Segment Open
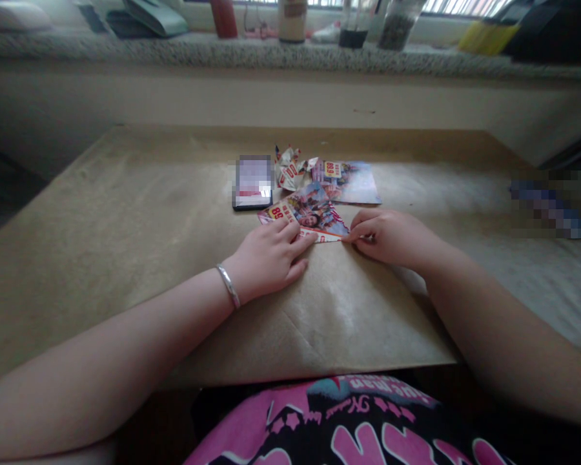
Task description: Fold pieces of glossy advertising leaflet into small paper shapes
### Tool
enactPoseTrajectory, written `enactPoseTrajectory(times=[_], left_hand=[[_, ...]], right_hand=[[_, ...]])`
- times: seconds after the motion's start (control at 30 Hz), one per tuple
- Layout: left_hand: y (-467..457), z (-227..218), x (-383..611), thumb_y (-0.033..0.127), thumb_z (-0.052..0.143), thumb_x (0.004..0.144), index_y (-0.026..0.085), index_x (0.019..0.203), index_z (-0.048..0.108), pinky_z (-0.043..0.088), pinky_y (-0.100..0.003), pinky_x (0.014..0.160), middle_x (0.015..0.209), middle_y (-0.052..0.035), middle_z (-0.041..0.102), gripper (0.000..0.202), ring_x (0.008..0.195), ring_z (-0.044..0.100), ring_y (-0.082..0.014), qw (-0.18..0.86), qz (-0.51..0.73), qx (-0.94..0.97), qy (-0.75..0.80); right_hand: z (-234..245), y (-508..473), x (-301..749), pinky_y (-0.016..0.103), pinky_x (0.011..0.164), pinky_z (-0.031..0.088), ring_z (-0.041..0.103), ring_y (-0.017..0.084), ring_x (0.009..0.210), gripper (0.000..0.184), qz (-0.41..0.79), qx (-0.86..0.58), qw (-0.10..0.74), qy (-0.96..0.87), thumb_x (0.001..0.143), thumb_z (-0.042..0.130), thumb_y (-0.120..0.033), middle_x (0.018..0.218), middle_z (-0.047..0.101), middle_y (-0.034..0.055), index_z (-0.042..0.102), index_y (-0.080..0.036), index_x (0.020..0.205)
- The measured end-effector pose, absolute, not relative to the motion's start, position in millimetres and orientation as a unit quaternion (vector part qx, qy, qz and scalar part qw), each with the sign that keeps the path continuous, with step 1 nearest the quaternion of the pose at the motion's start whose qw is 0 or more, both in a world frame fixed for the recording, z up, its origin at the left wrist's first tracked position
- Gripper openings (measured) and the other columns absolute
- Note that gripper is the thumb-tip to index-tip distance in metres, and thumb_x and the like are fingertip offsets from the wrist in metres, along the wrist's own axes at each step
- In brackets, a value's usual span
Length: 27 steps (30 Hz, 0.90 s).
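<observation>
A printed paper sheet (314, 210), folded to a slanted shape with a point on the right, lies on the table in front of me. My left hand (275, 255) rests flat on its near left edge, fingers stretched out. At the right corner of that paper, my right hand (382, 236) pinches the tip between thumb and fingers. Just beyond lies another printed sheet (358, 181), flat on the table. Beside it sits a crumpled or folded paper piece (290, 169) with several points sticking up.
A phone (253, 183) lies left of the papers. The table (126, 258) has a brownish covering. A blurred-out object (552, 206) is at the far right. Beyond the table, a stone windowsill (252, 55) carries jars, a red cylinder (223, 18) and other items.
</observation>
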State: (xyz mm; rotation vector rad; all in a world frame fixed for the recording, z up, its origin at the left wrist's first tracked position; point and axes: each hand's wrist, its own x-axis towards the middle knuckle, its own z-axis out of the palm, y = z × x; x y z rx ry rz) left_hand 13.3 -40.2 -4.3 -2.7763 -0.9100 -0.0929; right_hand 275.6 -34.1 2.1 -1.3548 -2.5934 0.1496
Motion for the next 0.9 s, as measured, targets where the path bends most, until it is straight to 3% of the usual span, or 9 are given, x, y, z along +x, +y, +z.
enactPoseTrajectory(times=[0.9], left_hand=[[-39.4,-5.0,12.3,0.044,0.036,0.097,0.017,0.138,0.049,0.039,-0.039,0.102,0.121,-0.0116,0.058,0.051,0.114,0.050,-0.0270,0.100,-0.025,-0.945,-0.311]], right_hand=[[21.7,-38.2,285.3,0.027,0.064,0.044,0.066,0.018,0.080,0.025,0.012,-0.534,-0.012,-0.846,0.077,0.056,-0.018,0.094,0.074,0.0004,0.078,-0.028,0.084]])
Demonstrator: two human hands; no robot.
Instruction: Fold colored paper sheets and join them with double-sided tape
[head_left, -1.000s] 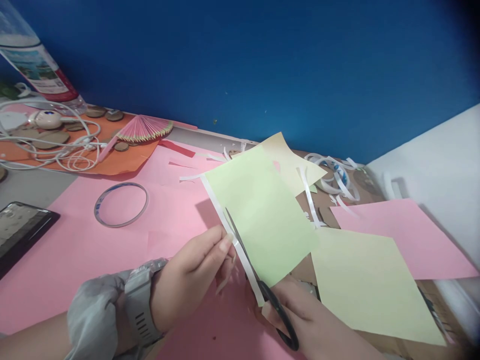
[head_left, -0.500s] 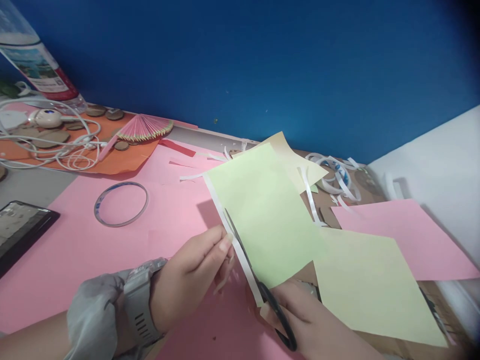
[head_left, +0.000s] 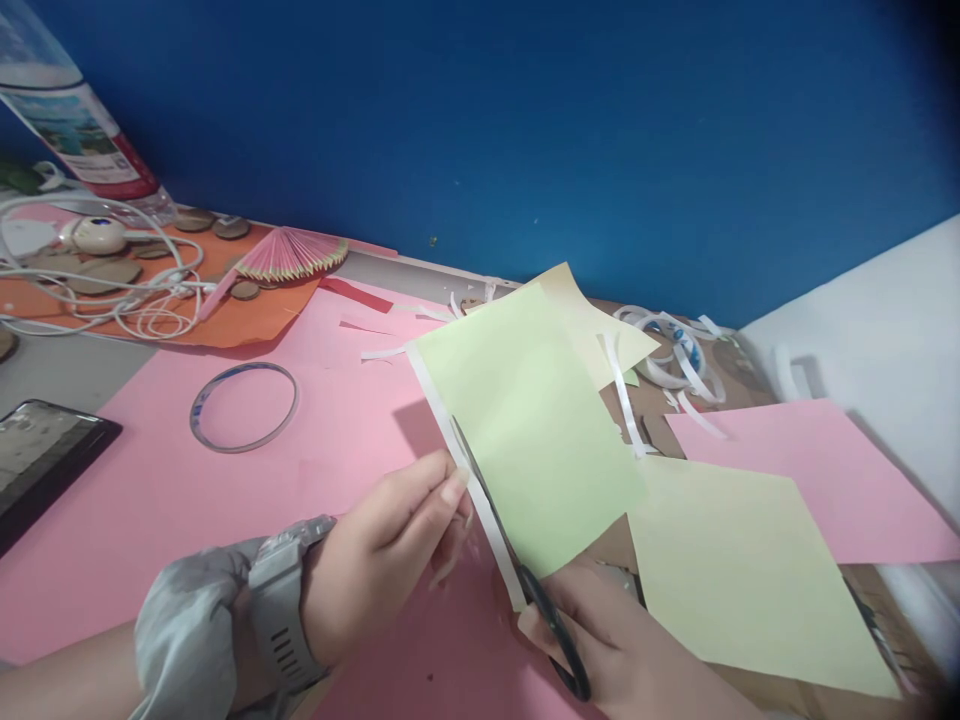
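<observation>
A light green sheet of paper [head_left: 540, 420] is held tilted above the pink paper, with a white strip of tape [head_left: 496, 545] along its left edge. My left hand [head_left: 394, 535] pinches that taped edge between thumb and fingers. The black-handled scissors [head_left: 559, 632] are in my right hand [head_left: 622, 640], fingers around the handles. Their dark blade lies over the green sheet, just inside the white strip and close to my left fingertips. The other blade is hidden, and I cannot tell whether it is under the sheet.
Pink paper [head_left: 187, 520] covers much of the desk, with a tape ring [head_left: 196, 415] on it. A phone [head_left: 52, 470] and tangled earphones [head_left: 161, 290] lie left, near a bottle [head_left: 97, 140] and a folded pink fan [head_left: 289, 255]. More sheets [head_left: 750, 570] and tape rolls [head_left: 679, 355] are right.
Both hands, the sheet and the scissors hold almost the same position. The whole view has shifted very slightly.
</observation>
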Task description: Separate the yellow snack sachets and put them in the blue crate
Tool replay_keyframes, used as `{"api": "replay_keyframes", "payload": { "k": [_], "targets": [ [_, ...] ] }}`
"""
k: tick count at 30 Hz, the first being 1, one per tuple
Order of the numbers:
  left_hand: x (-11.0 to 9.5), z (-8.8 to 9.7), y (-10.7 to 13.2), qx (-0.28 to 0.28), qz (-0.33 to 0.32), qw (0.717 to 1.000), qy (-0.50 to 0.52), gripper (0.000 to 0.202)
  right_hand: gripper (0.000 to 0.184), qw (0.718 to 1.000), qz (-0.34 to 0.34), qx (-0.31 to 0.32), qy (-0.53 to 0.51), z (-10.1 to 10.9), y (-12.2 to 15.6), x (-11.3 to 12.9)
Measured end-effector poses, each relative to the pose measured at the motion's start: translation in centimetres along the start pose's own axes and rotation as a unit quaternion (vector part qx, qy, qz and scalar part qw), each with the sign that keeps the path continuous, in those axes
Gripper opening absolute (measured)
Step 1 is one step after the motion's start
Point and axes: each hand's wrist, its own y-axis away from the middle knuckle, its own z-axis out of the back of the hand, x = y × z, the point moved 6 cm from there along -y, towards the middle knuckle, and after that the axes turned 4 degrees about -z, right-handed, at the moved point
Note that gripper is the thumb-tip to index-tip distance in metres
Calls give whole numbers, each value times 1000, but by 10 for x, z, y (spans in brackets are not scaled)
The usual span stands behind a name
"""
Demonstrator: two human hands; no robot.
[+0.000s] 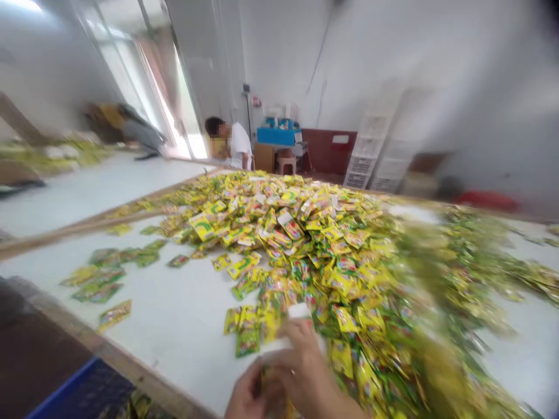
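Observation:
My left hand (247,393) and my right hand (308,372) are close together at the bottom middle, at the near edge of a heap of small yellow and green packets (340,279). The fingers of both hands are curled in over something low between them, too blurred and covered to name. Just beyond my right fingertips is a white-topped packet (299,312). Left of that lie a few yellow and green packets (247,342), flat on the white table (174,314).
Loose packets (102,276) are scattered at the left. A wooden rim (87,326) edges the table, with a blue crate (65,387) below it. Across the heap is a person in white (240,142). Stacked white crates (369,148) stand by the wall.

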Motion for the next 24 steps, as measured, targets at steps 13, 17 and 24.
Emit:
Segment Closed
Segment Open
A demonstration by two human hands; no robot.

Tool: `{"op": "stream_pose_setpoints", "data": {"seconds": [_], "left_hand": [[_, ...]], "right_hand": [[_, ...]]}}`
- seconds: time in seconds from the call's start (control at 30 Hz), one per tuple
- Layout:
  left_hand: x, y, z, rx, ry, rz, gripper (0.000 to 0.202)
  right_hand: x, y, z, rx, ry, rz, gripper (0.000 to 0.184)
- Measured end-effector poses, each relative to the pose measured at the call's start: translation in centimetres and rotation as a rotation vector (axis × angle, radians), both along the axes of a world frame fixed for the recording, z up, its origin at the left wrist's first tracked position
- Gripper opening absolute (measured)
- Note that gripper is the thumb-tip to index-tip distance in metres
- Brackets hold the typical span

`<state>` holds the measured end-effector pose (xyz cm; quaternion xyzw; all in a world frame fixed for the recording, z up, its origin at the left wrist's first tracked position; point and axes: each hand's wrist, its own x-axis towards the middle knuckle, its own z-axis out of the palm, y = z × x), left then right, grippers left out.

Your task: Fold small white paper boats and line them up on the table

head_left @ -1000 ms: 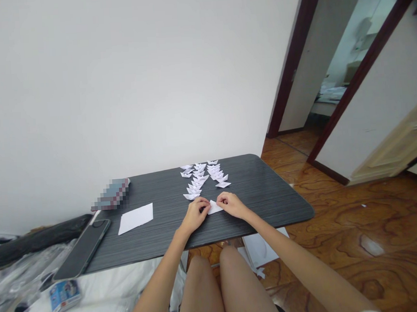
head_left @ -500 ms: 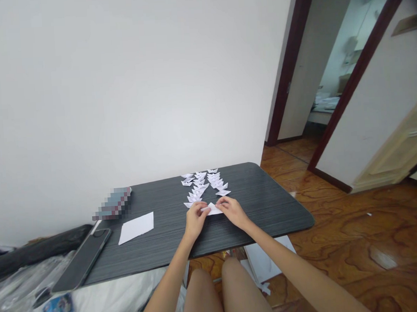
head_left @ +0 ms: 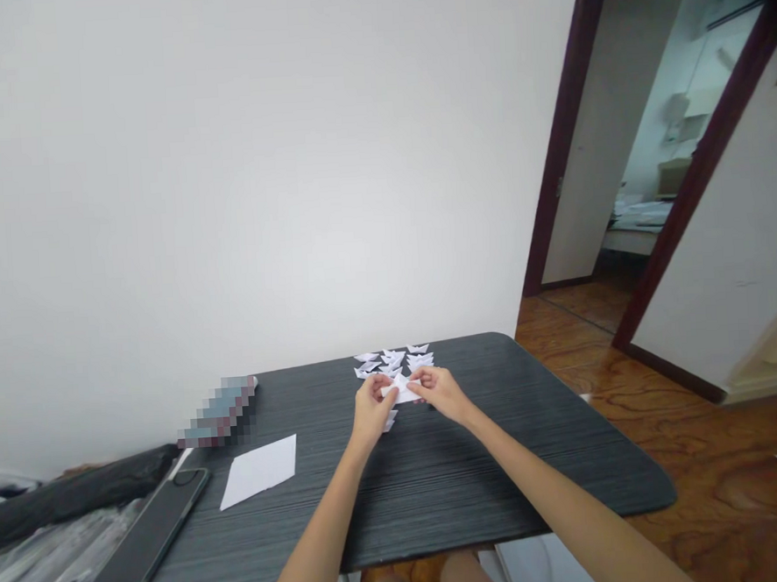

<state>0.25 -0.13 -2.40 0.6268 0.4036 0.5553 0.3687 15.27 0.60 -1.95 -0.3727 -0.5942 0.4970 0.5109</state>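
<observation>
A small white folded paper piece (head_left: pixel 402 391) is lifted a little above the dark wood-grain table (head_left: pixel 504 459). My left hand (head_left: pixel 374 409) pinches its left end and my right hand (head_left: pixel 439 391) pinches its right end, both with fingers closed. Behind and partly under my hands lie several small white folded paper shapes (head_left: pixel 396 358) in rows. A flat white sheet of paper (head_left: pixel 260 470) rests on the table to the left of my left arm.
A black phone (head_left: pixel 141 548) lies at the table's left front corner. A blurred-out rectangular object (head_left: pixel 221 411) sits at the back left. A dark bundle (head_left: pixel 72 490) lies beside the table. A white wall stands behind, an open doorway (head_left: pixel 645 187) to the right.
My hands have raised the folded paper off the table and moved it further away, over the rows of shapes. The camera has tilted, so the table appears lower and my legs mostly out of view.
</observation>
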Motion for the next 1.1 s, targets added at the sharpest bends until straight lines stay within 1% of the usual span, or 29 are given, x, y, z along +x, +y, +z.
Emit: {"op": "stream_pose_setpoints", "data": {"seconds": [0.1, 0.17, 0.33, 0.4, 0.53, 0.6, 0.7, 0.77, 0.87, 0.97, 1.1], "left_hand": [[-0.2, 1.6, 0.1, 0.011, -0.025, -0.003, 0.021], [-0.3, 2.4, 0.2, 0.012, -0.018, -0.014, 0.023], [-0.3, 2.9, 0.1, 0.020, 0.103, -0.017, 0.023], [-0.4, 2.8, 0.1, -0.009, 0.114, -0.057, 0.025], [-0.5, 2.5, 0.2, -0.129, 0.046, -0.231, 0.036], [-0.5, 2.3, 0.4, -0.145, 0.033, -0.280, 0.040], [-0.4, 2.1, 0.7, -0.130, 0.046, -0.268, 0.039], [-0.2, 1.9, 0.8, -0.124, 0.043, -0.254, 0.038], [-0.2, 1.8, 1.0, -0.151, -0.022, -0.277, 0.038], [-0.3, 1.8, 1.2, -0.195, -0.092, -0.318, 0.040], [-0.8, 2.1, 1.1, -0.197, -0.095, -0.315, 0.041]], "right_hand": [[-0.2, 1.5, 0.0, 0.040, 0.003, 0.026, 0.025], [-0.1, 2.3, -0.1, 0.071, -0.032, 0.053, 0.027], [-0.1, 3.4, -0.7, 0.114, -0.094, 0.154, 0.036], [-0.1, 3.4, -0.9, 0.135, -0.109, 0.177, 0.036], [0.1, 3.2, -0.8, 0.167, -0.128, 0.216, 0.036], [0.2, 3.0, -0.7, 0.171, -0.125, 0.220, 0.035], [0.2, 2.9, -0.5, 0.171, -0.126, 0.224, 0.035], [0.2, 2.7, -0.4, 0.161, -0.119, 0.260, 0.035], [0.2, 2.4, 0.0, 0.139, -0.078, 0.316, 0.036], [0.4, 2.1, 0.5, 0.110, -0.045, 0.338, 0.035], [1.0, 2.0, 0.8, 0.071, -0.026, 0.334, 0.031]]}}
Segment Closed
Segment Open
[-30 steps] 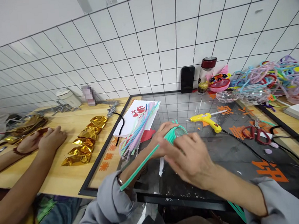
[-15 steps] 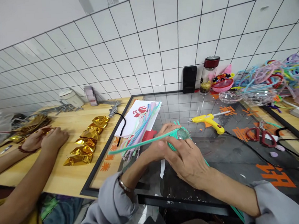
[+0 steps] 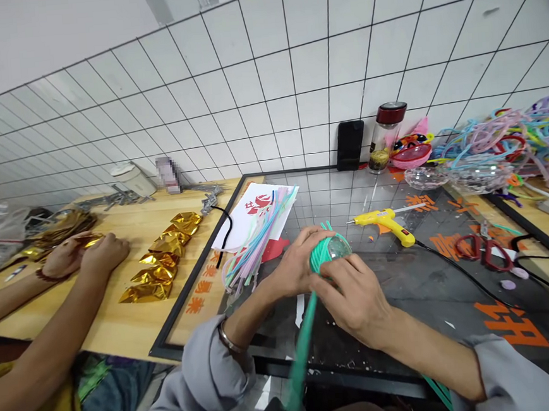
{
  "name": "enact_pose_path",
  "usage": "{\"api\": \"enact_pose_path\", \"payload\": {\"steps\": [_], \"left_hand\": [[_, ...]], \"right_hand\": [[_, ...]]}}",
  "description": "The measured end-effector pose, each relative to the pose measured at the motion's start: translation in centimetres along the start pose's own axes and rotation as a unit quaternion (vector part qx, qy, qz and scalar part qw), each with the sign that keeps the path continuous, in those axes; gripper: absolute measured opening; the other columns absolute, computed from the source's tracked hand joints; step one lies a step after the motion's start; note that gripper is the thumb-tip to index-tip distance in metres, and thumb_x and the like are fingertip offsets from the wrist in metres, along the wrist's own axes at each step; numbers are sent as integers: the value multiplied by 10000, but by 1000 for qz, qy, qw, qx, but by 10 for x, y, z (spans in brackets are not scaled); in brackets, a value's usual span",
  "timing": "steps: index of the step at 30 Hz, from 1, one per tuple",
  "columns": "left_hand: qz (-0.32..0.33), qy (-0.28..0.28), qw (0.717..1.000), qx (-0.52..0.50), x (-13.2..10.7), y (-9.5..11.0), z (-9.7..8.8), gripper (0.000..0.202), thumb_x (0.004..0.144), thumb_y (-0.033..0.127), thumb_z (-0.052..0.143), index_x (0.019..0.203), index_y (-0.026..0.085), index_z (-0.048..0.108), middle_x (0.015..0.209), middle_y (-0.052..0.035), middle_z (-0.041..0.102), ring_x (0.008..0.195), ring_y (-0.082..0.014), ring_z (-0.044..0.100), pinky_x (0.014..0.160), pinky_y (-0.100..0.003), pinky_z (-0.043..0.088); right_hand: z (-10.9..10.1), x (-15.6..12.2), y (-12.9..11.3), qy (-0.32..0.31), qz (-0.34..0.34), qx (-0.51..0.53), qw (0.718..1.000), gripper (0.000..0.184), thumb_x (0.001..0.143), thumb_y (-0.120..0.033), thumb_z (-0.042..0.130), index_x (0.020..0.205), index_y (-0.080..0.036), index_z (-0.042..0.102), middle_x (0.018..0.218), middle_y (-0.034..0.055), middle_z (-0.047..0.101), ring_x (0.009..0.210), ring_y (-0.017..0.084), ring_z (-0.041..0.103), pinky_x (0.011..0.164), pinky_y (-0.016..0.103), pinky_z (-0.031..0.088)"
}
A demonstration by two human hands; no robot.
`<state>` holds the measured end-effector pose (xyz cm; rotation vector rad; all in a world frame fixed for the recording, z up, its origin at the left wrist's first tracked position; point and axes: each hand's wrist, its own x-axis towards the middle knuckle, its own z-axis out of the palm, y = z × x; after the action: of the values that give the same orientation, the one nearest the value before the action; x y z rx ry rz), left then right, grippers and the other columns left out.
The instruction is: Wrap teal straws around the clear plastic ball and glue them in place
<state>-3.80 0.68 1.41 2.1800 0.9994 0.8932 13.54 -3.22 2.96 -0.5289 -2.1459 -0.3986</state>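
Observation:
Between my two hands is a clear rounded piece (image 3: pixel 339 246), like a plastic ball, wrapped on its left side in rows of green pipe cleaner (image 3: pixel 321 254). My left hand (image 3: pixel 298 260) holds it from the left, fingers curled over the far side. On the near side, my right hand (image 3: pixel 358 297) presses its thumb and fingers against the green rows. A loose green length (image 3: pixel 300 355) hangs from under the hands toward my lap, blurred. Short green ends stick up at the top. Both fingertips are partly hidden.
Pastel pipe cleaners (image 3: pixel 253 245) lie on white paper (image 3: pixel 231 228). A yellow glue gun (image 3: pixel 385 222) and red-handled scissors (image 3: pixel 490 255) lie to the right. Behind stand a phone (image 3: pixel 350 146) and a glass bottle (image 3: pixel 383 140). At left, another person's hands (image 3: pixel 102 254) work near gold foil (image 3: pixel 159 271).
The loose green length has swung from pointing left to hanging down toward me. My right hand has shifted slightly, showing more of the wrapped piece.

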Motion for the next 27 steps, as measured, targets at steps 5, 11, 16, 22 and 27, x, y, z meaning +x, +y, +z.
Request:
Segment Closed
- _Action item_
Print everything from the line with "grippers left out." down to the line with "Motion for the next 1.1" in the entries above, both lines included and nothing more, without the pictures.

- _Solution to the exercise_
`<state>` holds the measured end-effector pose (xyz cm; quaternion xyzw; all in a world frame fixed for the recording, z up, its origin at the left wrist's first tracked position; point and axes: each hand's wrist, its own x-axis towards the middle knuckle, its own z-axis out of the palm, y = z × x), left then right, grippers left out.

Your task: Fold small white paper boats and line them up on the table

head_left @ -1000 ms: 
head_left @ -500 ms: 
head_left @ +0 ms: 

<state>0.25 -0.13 -2.40 0.6268 0.4036 0.5553 0.3687 15.27 0.60 -1.95 -0.3727 -0.5942 0.4970 0.5109</state>
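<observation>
A small white folded paper piece (head_left: pixel 402 391) is lifted a little above the dark wood-grain table (head_left: pixel 504 459). My left hand (head_left: pixel 374 409) pinches its left end and my right hand (head_left: pixel 439 391) pinches its right end, both with fingers closed. Behind and partly under my hands lie several small white folded paper shapes (head_left: pixel 396 358) in rows. A flat white sheet of paper (head_left: pixel 260 470) rests on the table to the left of my left arm.
A black phone (head_left: pixel 141 548) lies at the table's left front corner. A blurred-out rectangular object (head_left: pixel 221 411) sits at the back left. A dark bundle (head_left: pixel 72 490) lies beside the table. A white wall stands behind, an open doorway (head_left: pixel 645 187) to the right.
My hands have raised the folded paper off the table and moved it further away, over the rows of shapes. The camera has tilted, so the table appears lower and my legs mostly out of view.
</observation>
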Motion for the next 1.1 s, targets added at the sharpest bends until straight lines stay within 1% of the usual span, or 29 are given, x, y, z along +x, +y, +z.

With this, the exercise is finished.